• _ABOUT THIS EXERCISE_:
Would you transcribe exactly the lines from the beginning of the records below through the line with "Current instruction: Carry", both included, omitting the pictures?

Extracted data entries
########

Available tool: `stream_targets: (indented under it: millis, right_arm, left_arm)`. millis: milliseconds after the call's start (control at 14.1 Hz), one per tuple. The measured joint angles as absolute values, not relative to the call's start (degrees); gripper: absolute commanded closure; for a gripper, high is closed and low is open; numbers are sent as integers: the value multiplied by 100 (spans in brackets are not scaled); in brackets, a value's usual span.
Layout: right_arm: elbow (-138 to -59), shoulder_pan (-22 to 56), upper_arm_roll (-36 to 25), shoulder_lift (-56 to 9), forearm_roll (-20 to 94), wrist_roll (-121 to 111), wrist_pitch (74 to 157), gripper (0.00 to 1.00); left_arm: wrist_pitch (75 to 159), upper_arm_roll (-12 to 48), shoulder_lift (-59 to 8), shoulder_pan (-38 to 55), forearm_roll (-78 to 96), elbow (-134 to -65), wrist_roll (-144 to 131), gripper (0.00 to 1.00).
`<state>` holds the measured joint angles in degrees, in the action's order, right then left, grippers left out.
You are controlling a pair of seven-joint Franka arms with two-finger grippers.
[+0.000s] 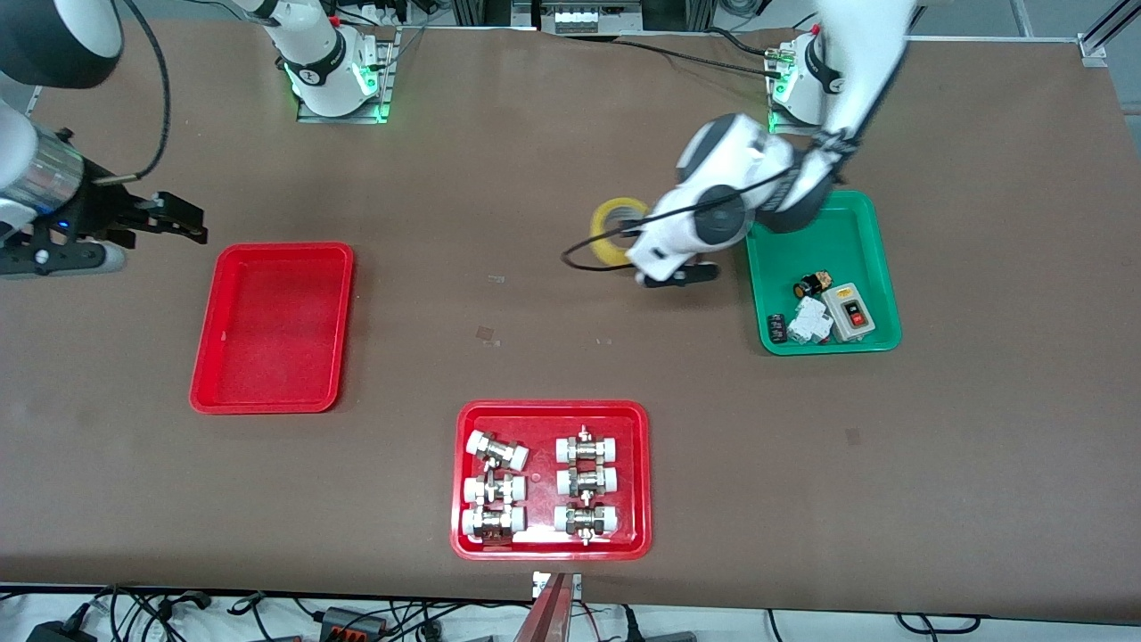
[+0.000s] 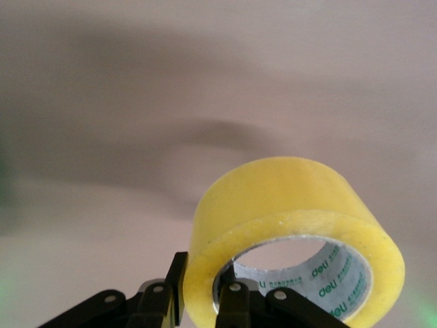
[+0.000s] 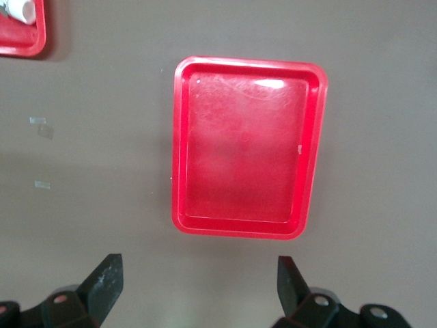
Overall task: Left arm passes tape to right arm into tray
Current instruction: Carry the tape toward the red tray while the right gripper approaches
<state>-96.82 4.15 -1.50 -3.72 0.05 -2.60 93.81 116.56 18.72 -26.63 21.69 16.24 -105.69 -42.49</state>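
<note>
The tape (image 1: pixel 611 220), a yellow roll with a large hole, is gripped through its wall by my left gripper (image 1: pixel 631 239), one finger inside the hole and one outside. It sits over the table beside the green tray, partly hidden by the left arm. In the left wrist view the tape (image 2: pixel 287 219) fills the frame above my left gripper (image 2: pixel 205 290). The plain red tray (image 1: pixel 272 325) lies empty toward the right arm's end. My right gripper (image 1: pixel 189 220) is open and empty, hovering over the table beside that tray. In the right wrist view the tray (image 3: pixel 246 150) lies ahead of my open right gripper (image 3: pixel 198 280).
A red tray (image 1: pixel 553 408) with white-capped metal fittings lies nearest the front camera. A green tray (image 1: pixel 829 241) with switch parts lies under the left arm. A black cable loop (image 1: pixel 575 259) hangs beside the tape.
</note>
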Motion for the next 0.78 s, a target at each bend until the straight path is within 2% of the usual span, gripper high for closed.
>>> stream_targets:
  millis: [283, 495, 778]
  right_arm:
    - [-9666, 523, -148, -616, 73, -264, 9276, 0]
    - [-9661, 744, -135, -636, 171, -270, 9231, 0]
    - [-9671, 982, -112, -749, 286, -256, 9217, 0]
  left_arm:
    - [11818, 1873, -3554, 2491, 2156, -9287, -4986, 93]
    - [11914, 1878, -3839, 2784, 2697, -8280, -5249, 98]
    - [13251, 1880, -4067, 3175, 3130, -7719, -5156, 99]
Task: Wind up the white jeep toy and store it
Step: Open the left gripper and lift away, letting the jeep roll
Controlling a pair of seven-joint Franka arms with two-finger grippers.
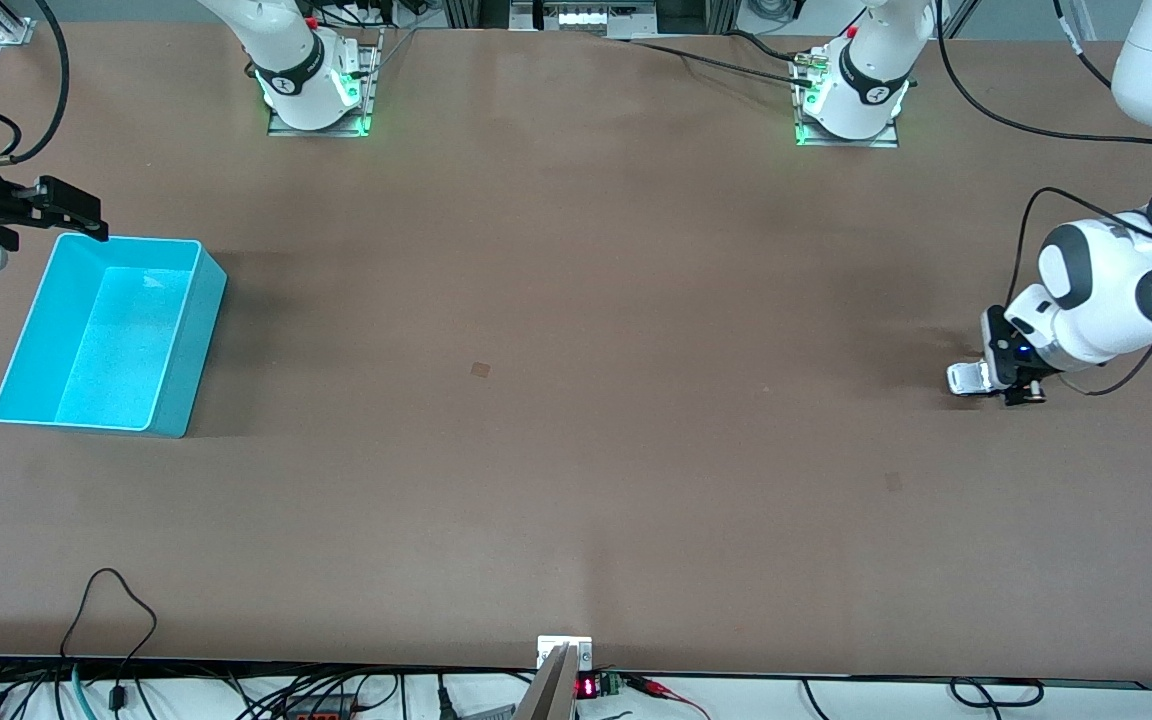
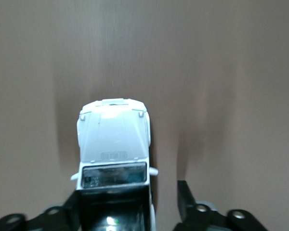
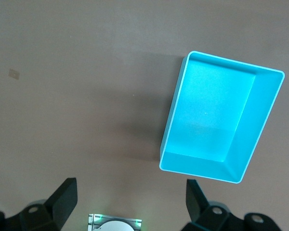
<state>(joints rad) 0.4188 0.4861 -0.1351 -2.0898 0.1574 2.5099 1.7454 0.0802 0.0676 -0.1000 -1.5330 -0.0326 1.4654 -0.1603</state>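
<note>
The white jeep toy (image 1: pixel 965 378) stands on the table near the left arm's end. In the left wrist view the white jeep toy (image 2: pixel 114 139) shows its white hood and black rear roof. My left gripper (image 1: pixel 988 386) is low at the table, open, its fingers (image 2: pixel 185 197) on either side of the jeep's rear, with a gap at one side. My left gripper (image 2: pixel 130 191) is not closed on the jeep. The turquoise bin (image 1: pixel 191 340) is empty at the right arm's end. My right gripper (image 1: pixel 76 214) waits open, in the air beside the bin's rim, and shows empty in its wrist view (image 3: pixel 130 186).
The bin (image 3: pixel 172 113) shows empty in the right wrist view. The arm bases (image 1: pixel 316 90) stand along the table's edge farthest from the front camera. Cables (image 1: pixel 116 610) hang at the nearest edge. Bare brown table (image 1: pixel 576 400) lies between the bin and the jeep.
</note>
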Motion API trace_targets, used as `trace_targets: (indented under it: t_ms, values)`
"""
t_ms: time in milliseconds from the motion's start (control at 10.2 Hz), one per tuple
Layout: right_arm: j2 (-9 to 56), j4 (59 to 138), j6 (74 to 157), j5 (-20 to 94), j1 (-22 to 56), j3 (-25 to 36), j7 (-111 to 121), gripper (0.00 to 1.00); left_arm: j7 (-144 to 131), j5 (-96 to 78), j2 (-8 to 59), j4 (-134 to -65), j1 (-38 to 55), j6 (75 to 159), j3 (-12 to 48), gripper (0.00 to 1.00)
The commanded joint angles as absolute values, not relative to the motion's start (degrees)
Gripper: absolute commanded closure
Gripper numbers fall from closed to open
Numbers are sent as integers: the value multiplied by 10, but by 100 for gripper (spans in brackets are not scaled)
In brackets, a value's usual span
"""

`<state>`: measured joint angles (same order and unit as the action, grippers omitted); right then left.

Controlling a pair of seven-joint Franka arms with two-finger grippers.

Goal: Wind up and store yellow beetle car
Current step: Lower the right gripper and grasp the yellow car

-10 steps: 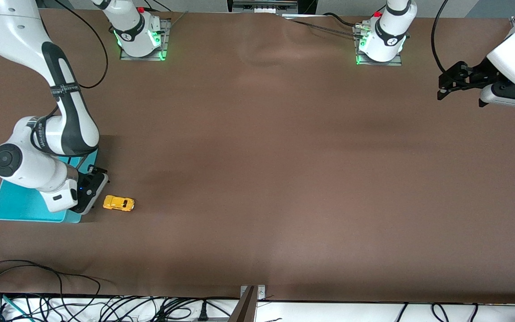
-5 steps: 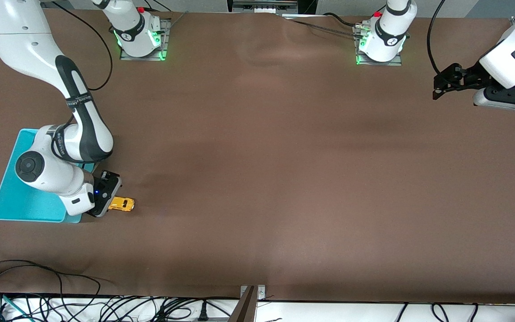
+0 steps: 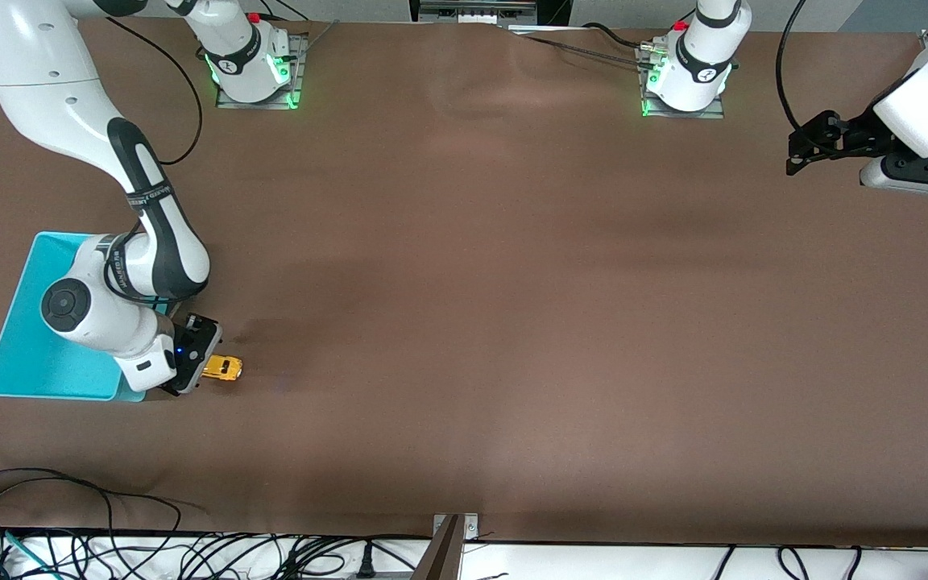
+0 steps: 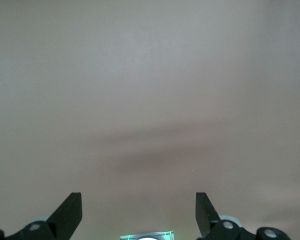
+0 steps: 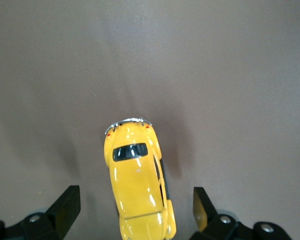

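Right claw poised over the toy car, ready to grip.

The yellow beetle car [image 5: 138, 181] sits on its wheels on the brown table [image 3: 512, 282], directly under the right gripper [image 3: 205, 366] and lined up between its two fingers [image 5: 65, 207], which are spread wide and hold nothing. The car lies slightly skewed to the line through the gap, with one finger well off each flank. Just beside the claw, toward the right arm's end of the table, rests the turquoise bin [image 3: 25, 354]. To grip well, I judge the claw should drop straight down until the pads sit level with the doors, then close gently on the body so the wheels stay free to roll for winding. The left gripper [image 4: 139, 212] waits over bare table at the left arm's end, fingers wide apart and empty.
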<state>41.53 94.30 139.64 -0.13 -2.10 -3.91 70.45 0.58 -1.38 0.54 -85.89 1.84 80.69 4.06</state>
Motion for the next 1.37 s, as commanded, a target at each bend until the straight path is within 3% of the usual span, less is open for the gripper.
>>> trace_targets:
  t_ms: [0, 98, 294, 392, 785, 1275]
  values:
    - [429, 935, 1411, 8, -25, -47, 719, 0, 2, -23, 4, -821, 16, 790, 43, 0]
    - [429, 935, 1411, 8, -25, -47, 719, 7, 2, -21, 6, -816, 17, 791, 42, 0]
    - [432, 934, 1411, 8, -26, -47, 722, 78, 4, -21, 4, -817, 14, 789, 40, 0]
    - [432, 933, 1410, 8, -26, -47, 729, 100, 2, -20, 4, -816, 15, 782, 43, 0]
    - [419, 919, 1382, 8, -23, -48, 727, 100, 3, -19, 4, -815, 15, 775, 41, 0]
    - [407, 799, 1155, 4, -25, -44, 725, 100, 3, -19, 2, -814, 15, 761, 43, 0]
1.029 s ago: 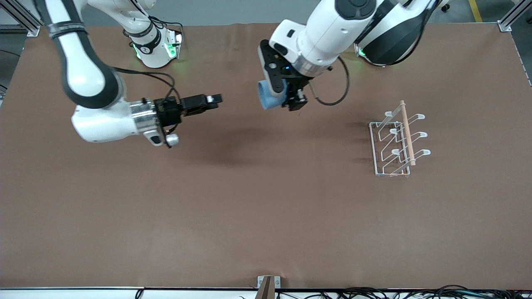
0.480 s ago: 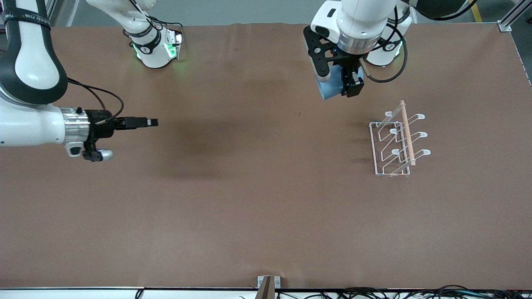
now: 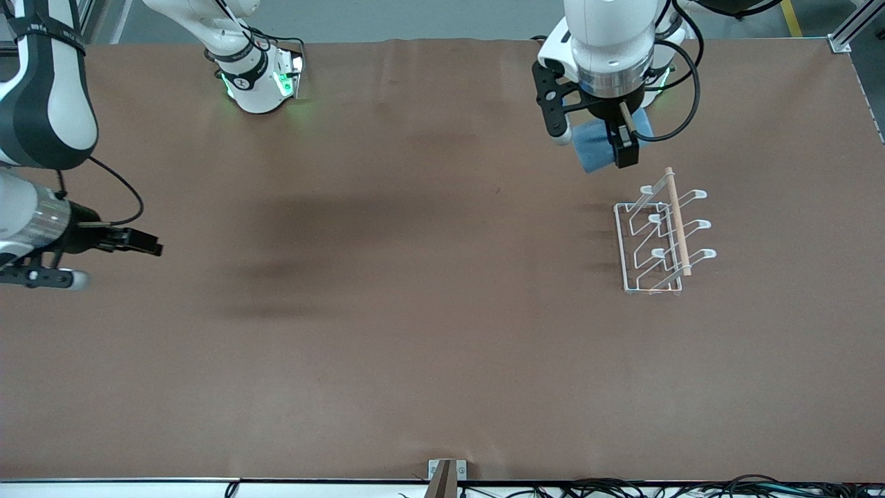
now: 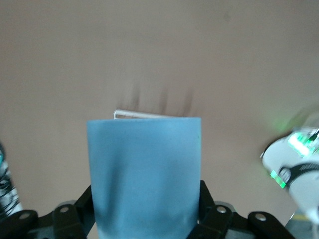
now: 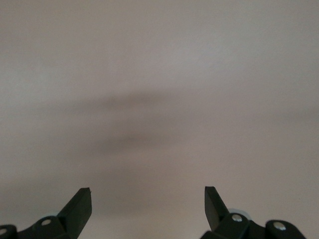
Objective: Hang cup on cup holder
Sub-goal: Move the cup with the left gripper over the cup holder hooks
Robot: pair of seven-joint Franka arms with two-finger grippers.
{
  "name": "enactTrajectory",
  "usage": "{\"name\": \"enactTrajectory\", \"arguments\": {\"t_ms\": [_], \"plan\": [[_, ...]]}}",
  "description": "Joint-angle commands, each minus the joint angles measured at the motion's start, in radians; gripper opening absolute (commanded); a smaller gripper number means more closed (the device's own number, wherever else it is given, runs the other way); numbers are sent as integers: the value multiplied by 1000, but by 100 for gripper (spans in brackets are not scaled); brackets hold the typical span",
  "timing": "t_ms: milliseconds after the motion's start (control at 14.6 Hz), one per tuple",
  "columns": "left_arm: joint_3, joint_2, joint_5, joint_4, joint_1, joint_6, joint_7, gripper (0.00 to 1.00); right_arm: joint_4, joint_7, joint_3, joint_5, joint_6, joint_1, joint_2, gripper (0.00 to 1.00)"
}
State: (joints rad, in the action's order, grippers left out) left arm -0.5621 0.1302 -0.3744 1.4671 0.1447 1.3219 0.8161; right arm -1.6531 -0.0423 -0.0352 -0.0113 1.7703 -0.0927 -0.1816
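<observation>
My left gripper [image 3: 599, 144] is shut on the light-blue cup [image 3: 593, 149] and holds it in the air over the table, close to the cup holder's end nearest the robot bases. In the left wrist view the cup [image 4: 144, 174] fills the space between the black fingers [image 4: 209, 196], and a white wire corner of the cup holder [image 4: 130, 114] shows just past its rim. The cup holder [image 3: 662, 232] is a white wire rack with looped prongs and a wooden dowel, standing toward the left arm's end of the table. My right gripper [image 3: 142, 243] is open and empty at the right arm's end.
The brown table surface [image 3: 415, 332] is bare around the cup holder. The two arm bases [image 3: 259, 76] stand along the edge farthest from the front camera. A small metal bracket [image 3: 446, 470] sits at the table's nearest edge.
My left gripper has carried the cup from over the table's middle toward the cup holder. My right arm has drawn back to its own end of the table.
</observation>
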Motion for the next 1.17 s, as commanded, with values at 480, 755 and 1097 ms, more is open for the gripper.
{"name": "enactTrajectory", "arguments": {"t_ms": [480,755,1097], "plan": [[-7,135,-466,96,39,-58,121,0,176,-112,80,34,-245,16,148,100],[-7,210,-625,199,39,-58,144,0,177,-172,66,31,-258,33,172,100],[2,313,-782,254,30,-58,147,0,210,-166,52,43,-201,27,172,100]]}}
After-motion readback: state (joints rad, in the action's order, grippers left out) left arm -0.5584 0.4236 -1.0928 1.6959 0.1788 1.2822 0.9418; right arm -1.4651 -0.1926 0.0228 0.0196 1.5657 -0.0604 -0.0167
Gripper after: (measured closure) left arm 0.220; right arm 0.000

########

• _SOLUTION TO THE EXERCISE_:
Available tool: `stream_targets: (indented under it: millis, right_arm, left_arm)`. millis: milliseconds after the call's start (control at 14.1 Hz), one per tuple. The measured joint angles as absolute values, not relative to the call's start (degrees); gripper: absolute commanded closure; for a gripper, high is closed and low is open; numbers are sent as integers: the value multiplied by 100 (spans in brackets are not scaled); in brackets, a value's usual span.
Layout: right_arm: elbow (-138 to -59), shoulder_pan (-22 to 56), upper_arm_roll (-36 to 25), shoulder_lift (-56 to 9), forearm_roll (-20 to 94), wrist_roll (-121 to 111), wrist_pitch (74 to 157), gripper (0.00 to 1.00); left_arm: wrist_pitch (75 to 159), upper_arm_roll (-12 to 48), shoulder_lift (-59 to 8), shoulder_pan (-38 to 55), forearm_roll (-78 to 96), elbow (-134 to -65), wrist_roll (-144 to 131), gripper (0.00 to 1.00).
`<state>` holds the measured joint angles in degrees, in the action's order, right then left, grippers left out.
You are controlling a pair of seven-joint Franka arms with two-finger grippers.
[+0.000s] 
[+0.000s] 
[+0.000s] 
Overall task: Left arm passes tape to right arm into tray
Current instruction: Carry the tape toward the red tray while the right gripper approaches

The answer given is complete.